SOY - The Super Food

Scientists have discovered the growing number of ways in which soy supports good health. Soy is finally beginning to receive the respect it has always deserved as one of Mother Nature’s "miracle foods."

Soy Protein Stands Out

The soy bean is packed with good nutrition. For starters, soy is a great source of protein. While other macro nutrients are also important, protein provides the foundation for good health. Our body’s muscles, blood, enzymes, hormones, skin and skeleton all depend on protein.

Soy proteins from Nature’s Life® meet or exceed the amino acid requirements for children and adults.1 The body can use soy proteins as effectively as egg, meat or dairy protein.2 The protein isolate form of soy has a Protein Digestibility Corrected Amino Acid Score (PDCAAS) as high as egg or milk protein; 1.0, the highest score possible in this U.S. government protein quality rating system. PDCAAS is based on the amino acid requirements for humans, and is the foundation for the determination of the Daily Reference Value of protein (50 grams). Since soy doesn’t contain unwanted saturated fat and cholesterol (as animal protein does),3 it is a sensible choice for health-conscious people.

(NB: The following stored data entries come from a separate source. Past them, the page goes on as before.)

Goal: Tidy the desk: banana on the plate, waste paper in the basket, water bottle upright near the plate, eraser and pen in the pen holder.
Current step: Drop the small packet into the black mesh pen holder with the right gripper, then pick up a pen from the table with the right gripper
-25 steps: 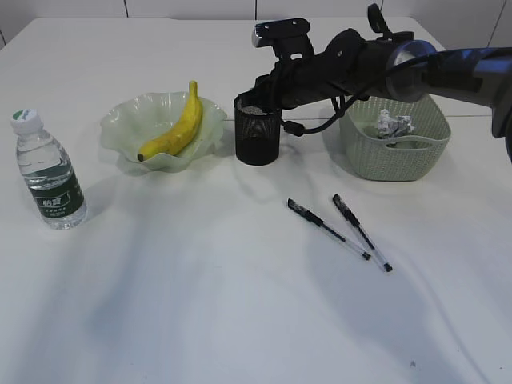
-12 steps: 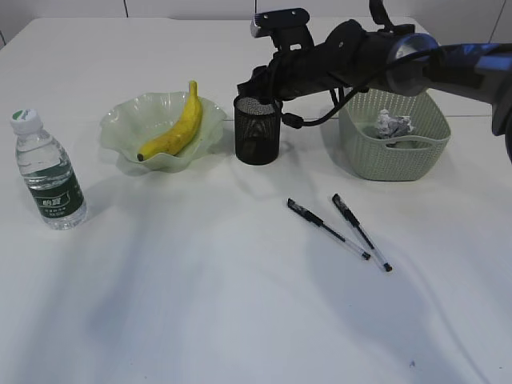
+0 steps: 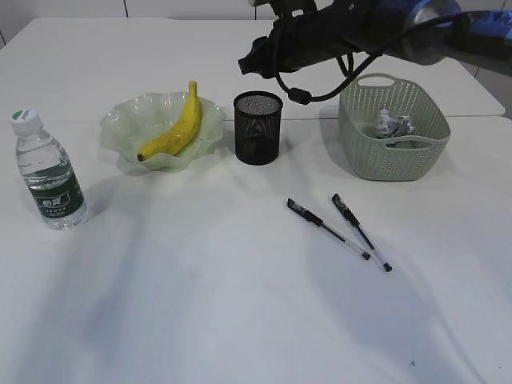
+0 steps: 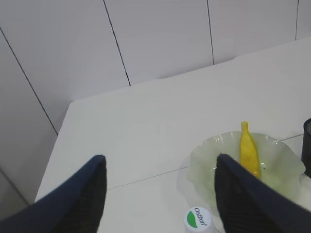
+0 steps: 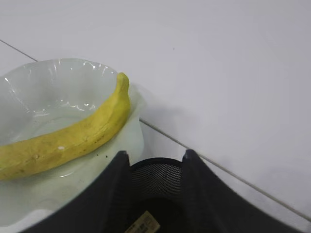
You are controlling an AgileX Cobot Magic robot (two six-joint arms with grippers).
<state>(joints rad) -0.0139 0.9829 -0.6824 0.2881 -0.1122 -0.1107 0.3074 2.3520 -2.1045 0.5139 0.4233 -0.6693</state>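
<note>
water bottle body below left wrist frame; pen holder base below right wrist frame

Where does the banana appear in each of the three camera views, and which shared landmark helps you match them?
Exterior view: banana left of centre, lying in the plate.
Left wrist view: lower right, in the plate, beyond the bottle cap.
Right wrist view: left half, curving across the plate toward the lower left edge.
Shared landmark: the black mesh pen holder, just beside the plate in all three views.
</note>
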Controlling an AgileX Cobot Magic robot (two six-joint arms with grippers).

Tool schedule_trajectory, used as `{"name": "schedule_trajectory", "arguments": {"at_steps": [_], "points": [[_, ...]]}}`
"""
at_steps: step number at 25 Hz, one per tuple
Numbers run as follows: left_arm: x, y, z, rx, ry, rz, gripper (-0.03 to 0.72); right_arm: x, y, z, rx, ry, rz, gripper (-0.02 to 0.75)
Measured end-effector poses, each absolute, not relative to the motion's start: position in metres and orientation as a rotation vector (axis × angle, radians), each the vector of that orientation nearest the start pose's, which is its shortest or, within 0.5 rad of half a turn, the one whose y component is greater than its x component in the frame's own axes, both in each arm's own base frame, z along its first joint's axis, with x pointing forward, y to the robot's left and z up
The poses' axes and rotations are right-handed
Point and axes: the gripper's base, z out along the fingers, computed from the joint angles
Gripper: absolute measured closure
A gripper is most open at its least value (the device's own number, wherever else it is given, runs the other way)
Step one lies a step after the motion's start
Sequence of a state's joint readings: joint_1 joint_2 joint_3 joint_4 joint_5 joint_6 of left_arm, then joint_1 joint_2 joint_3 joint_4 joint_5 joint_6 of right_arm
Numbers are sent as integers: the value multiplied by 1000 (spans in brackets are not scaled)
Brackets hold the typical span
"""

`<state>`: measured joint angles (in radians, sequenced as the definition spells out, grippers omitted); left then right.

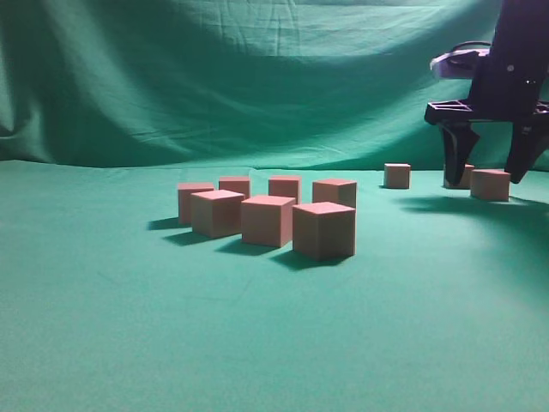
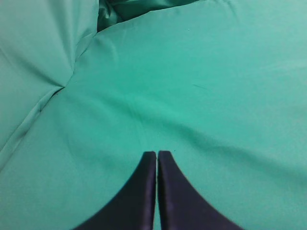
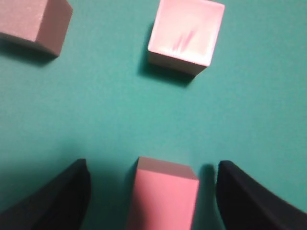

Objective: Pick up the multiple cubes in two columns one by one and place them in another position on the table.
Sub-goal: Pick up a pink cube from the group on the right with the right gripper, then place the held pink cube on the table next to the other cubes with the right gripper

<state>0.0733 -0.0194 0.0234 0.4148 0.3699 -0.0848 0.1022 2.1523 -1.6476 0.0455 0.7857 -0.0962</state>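
Seven pinkish-red cubes (image 1: 268,220) stand in two columns mid-table on the teal table (image 1: 129,326). Three more cubes stand far right: one (image 1: 396,175), one (image 1: 467,175) partly behind a finger, and one (image 1: 493,187). My right gripper (image 1: 485,178) is open, its fingers reaching down on either side of that last cube. In the right wrist view the gripper (image 3: 153,165) is open around a cube (image 3: 163,196), which touches neither finger. Two other cubes (image 3: 186,36) (image 3: 33,21) lie beyond it. My left gripper (image 2: 157,153) is shut and empty over bare cloth. It is out of the exterior view.
A draped green cloth backdrop (image 1: 257,77) hangs behind the table. Folds of cloth (image 2: 57,86) show at the upper left in the left wrist view. Bare cloth lies in front of the cube cluster and to its left.
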Motion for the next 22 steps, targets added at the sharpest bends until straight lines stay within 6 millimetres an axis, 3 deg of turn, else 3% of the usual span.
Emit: {"name": "schedule_trajectory", "arguments": {"at_steps": [3, 6, 11, 14, 17, 20, 22], "points": [[51, 17, 176, 109, 1841, 399, 688, 456, 50, 167, -239, 2769, 54, 305], [51, 17, 176, 109, 1841, 399, 688, 456, 50, 167, -239, 2769, 54, 490], [51, 17, 176, 109, 1841, 399, 688, 457, 50, 173, -234, 2789, 66, 479], [51, 17, 176, 109, 1841, 399, 688, 452, 53, 203, -209, 2756, 122, 479], [51, 17, 176, 109, 1841, 399, 688, 435, 62, 256, -261, 2663, 197, 479], [51, 17, 176, 109, 1841, 399, 688, 400, 80, 305, -431, 2562, 239, 479], [51, 17, 176, 109, 1841, 399, 688, 375, 95, 323, -548, 2521, 268, 479]]}}
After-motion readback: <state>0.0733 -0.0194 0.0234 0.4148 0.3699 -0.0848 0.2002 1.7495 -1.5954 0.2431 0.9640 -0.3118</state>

Soy protein is also good news for dieters. The high quality soy protein isolate found in many of Nature’s Life protein products contains only one gram of fat per serving and is free of cholesterol and lactose.

Phytonutrients Complete the Picture

Protein is just the tip of the iceberg, when it comes to the benefits of soy. Soy also contains phytonutrients (plant source nutrients), such as isoflavones, phytosterols, saponins, lignans and others. These phytonutrients play many important roles in supporting good health.4 At Nature’s Life we take special care to process our soy proteins with water, never alcohol, to retain all these important nutrients.5

The isoflavones (genistein, daidzein and glycitein) are unique because they are only found in soy. The isoflavones in soy, especially genistein and daidzein, have antioxidant properties.4 That is, they deactivate free radicals and support the antioxidant defense system by increasing levels of other antioxidant enzymes.4

Isoflavones are classified as phytoestrogens, which means that they are natural plant estrogens. Plant estrogens compete with estrogens produced in the body or introduced from the environment and help prevent them from binding to estrogen receptor cells.6 Similar to a broken key in a lock, soy’s phytoestrogens do not open the lock, but neither do they allow another estrogen "key" to operate the lock. Much like musical chairs, there is a limited number of receptor cells: estrogens that don’t bind to these cells eventually dissipate. The benefit is that soy estrogens reduce the body’s vulnerability to the influence of potentially damaging estrogens.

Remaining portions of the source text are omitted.